Images aside, the whole listing should be written out word for word.
╭─ Dataset content
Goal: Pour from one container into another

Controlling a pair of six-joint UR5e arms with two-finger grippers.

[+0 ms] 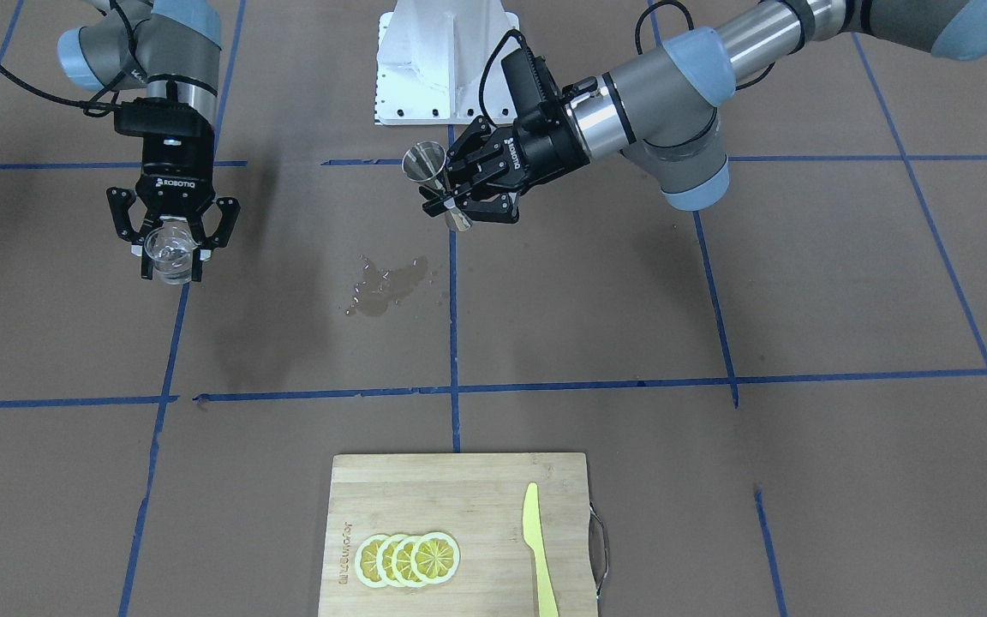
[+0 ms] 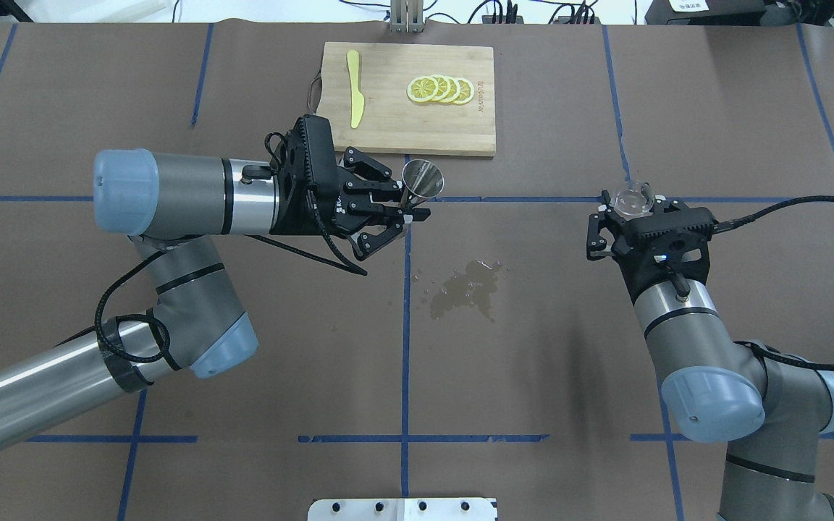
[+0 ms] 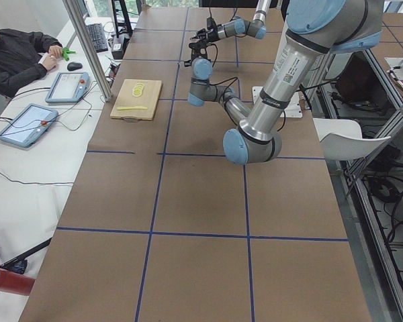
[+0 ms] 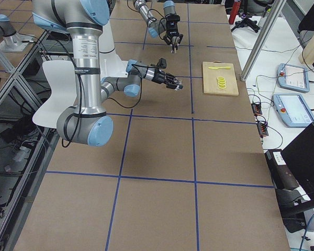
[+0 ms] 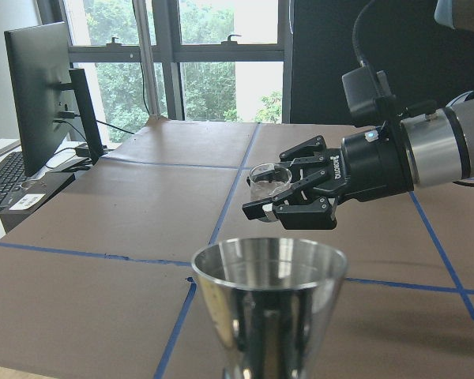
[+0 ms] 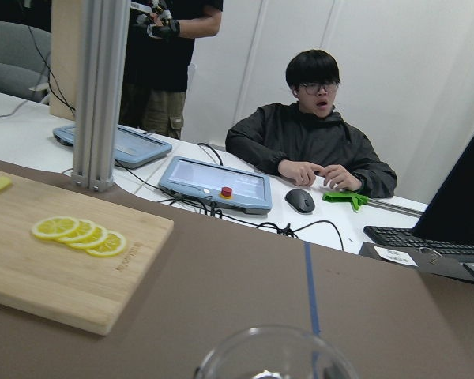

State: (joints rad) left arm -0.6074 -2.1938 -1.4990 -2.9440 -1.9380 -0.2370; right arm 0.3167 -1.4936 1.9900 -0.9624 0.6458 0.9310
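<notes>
My left gripper (image 2: 402,213) is shut on a steel double-cone jigger (image 2: 421,181), held upright above the table near the centre line; the jigger (image 1: 427,168) also shows in the front view and fills the bottom of the left wrist view (image 5: 268,304). My right gripper (image 2: 634,210) is shut on a small clear glass (image 2: 634,199), lifted off the table at the right; the glass (image 1: 170,250) sits between the fingers of the right gripper (image 1: 172,257) in the front view, and its rim (image 6: 272,355) shows in the right wrist view. The two containers are well apart.
A wet spill (image 2: 468,288) darkens the brown table between the arms. A bamboo cutting board (image 2: 417,123) at the far edge carries lemon slices (image 2: 440,90) and a yellow knife (image 2: 355,98). Operators sit beyond the table's far side.
</notes>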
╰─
▸ Answer space:
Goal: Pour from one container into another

Controlling a pair of six-joint UR5e arms with two-finger grippers.

[+0 ms] 
[+0 ms] 
[+0 ms] 
[+0 ms] 
[+0 ms] 
[+0 ms] 

State: (joints rad) left arm -0.6074 -2.1938 -1.4990 -2.9440 -1.9380 -0.2370; right arm 0.3167 -1.4936 1.9900 -0.9624 0.6458 0.9310
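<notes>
My left gripper (image 2: 402,213) is shut on a steel double-cone jigger (image 2: 421,181), held upright above the table near the centre line; the jigger (image 1: 427,168) also shows in the front view and fills the bottom of the left wrist view (image 5: 268,304). My right gripper (image 2: 634,210) is shut on a small clear glass (image 2: 634,199), lifted off the table at the right; the glass (image 1: 170,250) sits between the fingers of the right gripper (image 1: 172,257) in the front view, and its rim (image 6: 272,355) shows in the right wrist view. The two containers are well apart.
A wet spill (image 2: 468,288) darkens the brown table between the arms. A bamboo cutting board (image 2: 417,123) at the far edge carries lemon slices (image 2: 440,90) and a yellow knife (image 2: 355,98). Operators sit beyond the table's far side.
</notes>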

What has been written completes the answer.